Task objective: Extract all lines that hold "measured" from the records below.

Records contained in a dataset:
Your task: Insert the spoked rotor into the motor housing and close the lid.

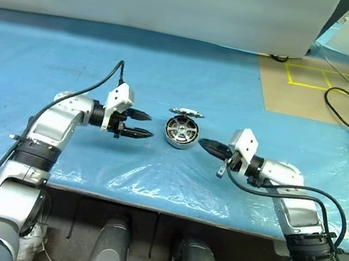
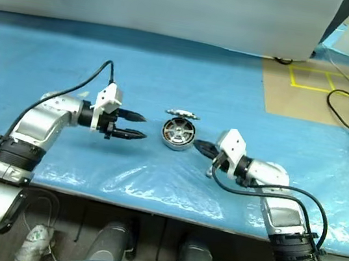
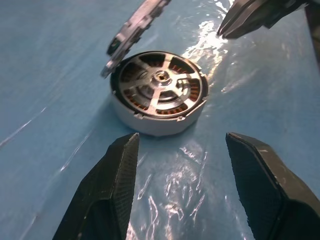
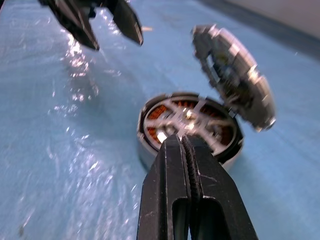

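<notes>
On the blue plastic-covered table [image 1: 54,53], head views: the motor housing [image 1: 181,133] stands at the centre between both arms, a short silver-grey ring. The spoked rotor [image 1: 181,131] sits inside it, silver arms over copper-brown windings. The lid [image 1: 186,112] leans tilted at the housing's far rim, seen edge-on, so its face cannot be made out. The left gripper [image 1: 140,124] hangs near the housing on its left, apart from it, its two black fingers spread and holding nothing. The right gripper [image 1: 204,145] lies just beside the housing on its right, fingers pressed together and empty; whether the tips touch the ring cannot be told. A tan mat with yellow tape [image 1: 319,86] and a black cable [image 1: 347,117] occupy the far right; the mat is cut off at the frame edge.

Left wrist view: the housing [image 3: 159,120] appears whole beyond the two parted fingers [image 3: 107,195], lying in line with the gap between them but well clear of both. The rotor [image 3: 160,90] shows a central hub and flat spokes, with windings visible between them. The lid [image 3: 135,30] rises steeply from the rim and is cut off at the frame edge. The right gripper's tips [image 3: 235,25] enter past the housing.

Right wrist view: the closed fingers [image 4: 185,190] hide the housing's near wall. The rotor [image 4: 185,117] shows just beyond the tips. The lid [image 4: 235,80], blurred, stands propped with a toothed-looking edge. The left gripper [image 4: 107,30] hovers behind, open.
</notes>
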Available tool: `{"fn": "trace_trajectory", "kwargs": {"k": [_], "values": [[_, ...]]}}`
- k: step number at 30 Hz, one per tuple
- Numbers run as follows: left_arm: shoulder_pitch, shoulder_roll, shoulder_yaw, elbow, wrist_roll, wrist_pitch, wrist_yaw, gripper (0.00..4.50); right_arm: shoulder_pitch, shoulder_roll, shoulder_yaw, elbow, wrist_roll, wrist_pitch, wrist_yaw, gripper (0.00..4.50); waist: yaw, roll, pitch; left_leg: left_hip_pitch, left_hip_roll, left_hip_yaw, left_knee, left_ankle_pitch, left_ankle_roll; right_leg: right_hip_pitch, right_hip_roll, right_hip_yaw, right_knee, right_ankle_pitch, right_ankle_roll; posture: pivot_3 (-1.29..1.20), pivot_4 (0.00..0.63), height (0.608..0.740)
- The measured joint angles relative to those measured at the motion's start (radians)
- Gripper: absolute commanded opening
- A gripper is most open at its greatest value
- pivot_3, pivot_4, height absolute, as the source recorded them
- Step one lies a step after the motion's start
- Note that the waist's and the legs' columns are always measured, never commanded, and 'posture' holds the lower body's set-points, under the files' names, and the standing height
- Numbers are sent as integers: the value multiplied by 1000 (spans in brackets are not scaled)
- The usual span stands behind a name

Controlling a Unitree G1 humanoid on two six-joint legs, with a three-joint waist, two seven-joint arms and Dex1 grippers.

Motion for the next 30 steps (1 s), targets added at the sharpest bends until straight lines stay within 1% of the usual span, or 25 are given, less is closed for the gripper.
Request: {"fn": "trace_trajectory", "kwargs": {"k": [4, 11, 15, 17, 18, 19, 23, 30], "values": [[73, -1, 63, -70, -31, 45, 96, 2911, -16, 22, 4, 18, 2, 1, 1, 0, -2, 0, 0, 0, 0, 0, 0, 0, 0, 0, 0, 0, -1, 0, 0, 0, 150, 740], [150, -28, 91, -155, -68, 84, 220, 2911, -56, 51, 30, 83, -1, -5, 26, 0, -3, 0, 0, -1, 0, 0, 0, 0, 0, -1, 0, 0, 0, 0, 0, 0, 150, 740], [163, -33, 104, -196, -89, 104, 262, 2941, -97, 78, 43, 142, -7, -22, 41, 891, -3, 0, 0, 0, 0, 0, 0, 0, 0, 0, 0, 0, 0, 0, 0, 0, 150, 740], [175, -39, 104, -208, -94, 105, 280, 2941, -115, 94, 54, 173, -19, -35, 45, 1552, -3, 0, 0, -1, 0, 0, 0, 0, 0, -1, 0, 0, 0, 0, 0, 0, 150, 740], [183, -42, 104, -213, -97, 107, 287, 2941, -125, 103, 60, 190, -21, -41, 47, 1960, -4, 0, 0, -1, 0, 0, 0, 0, 0, -1, 0, 0, 0, 0, 0, 0, 150, 740], [192, -47, 103, -222, -102, 114, 293, 2941, -129, 110, 62, 201, -23, -45, 49, 2193, -4, 0, 0, -1, 0, 0, 0, 0, 0, -1, 0, 0, 0, 0, 0, 0, 150, 740], [210, -53, 101, -255, -117, 128, 301, 2941, -139, 120, 63, 237, -40, -63, 51, 3477, -3, 0, 0, -1, 0, 0, 0, 0, 0, -1, 0, 0, 0, 0, 0, 0, 150, 740], [216, -69, 74, -272, -122, 132, 314, 2941, -160, 141, 71, 267, -60, -90, 48, 3477, -4, 0, 0, -1, 0, 0, 1, 0, 0, -1, 0, 0, 1, 0, 0, 0, 150, 740]]}}
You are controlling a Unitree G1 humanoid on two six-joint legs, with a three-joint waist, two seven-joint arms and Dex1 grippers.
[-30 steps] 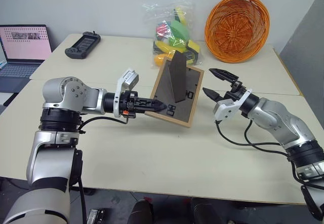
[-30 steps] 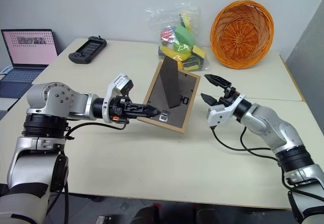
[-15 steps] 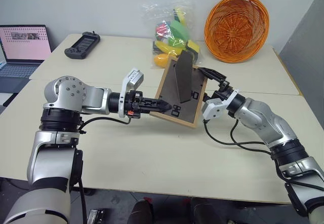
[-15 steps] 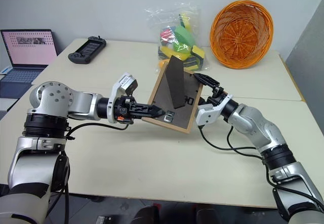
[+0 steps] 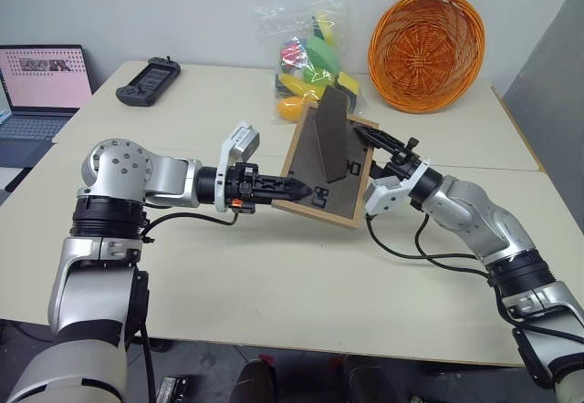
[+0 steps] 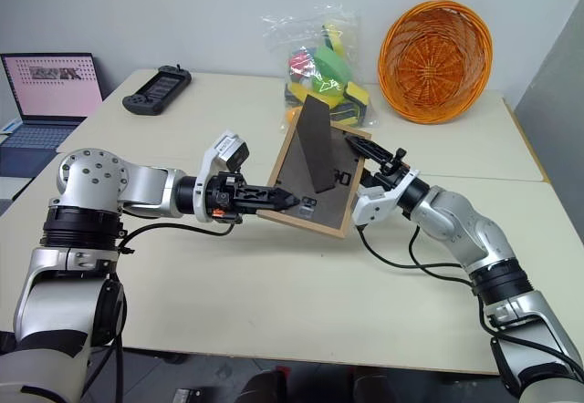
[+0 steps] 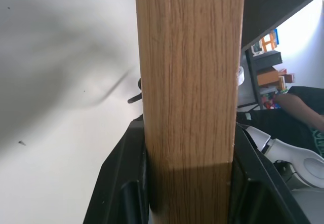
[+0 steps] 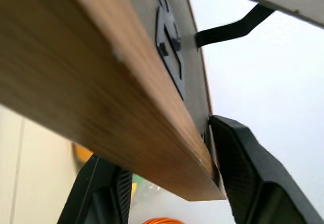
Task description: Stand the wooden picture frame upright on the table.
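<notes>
- Since a second ago, your right pincer (image 5: 376,146) has moved left from a wide-open stance clear of the frame, and its fingers now sit on either side of the right edge of the wooden picture frame (image 5: 327,168).
- Your right pincer's fingers have narrowed around that edge; in the right wrist view the wood runs between the two black fingers (image 8: 243,168), but you cannot tell whether they press on it yet.
- Your left pincer (image 5: 290,187) keeps its grip on the frame's lower left edge, clamped narrow on the wood, with a black finger (image 7: 121,183) on either side in the left wrist view.
- You are holding the frame above the tabletop (image 5: 274,275), tilted, with its dark back panel towards you and its fold-out stand (image 5: 330,134) swung out.
- You can see black clips (image 5: 321,196) near the lower edge of the back panel.
- Behind the frame on the tabletop, you have a clear bag of colourful items (image 5: 315,56).
- Far right, an orange wicker basket (image 5: 426,50) leans against the wall.
- Far left, you see a black handheld device (image 5: 149,79), and beyond it a laptop (image 5: 41,84) on a separate surface.
</notes>
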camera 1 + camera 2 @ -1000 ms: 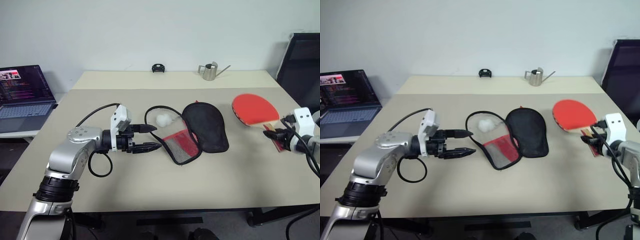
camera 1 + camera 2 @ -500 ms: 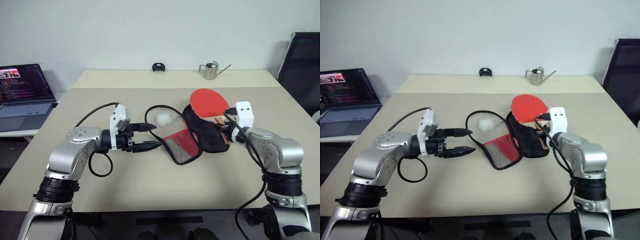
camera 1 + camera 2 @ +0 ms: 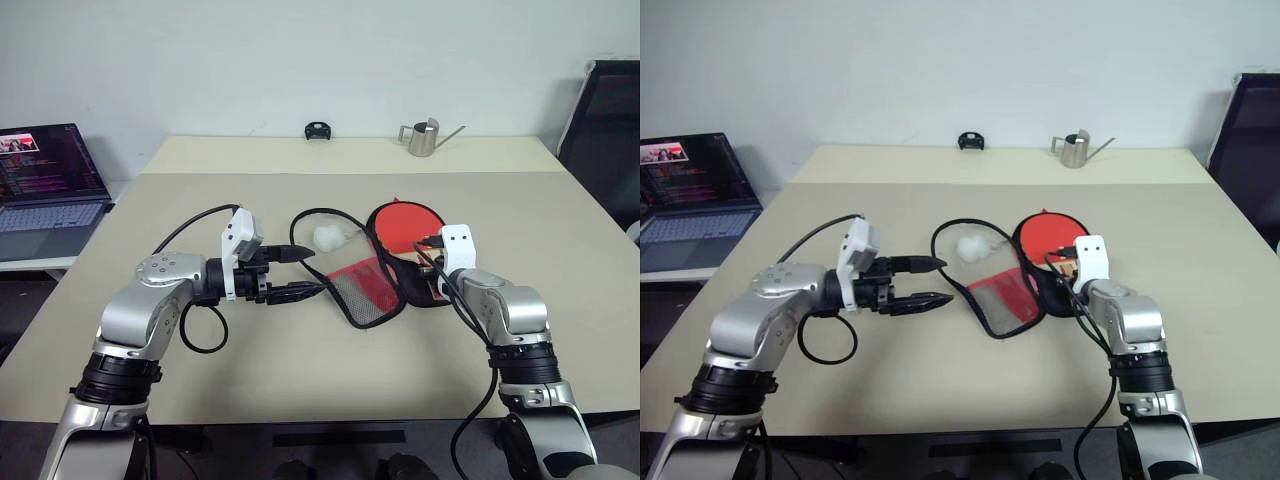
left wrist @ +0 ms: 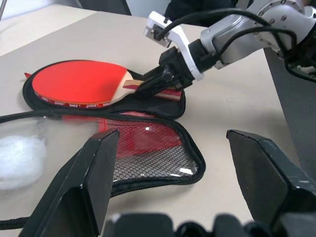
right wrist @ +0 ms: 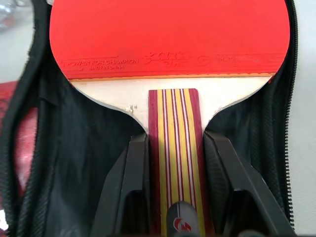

Written response:
- The measured joint angles relative to those measured at the motion's start (radians)
- Note that the waist's and the legs' columns are always measured, never commanded, and 'posture' holds the lower body's set-points, under the files' names, and the standing height

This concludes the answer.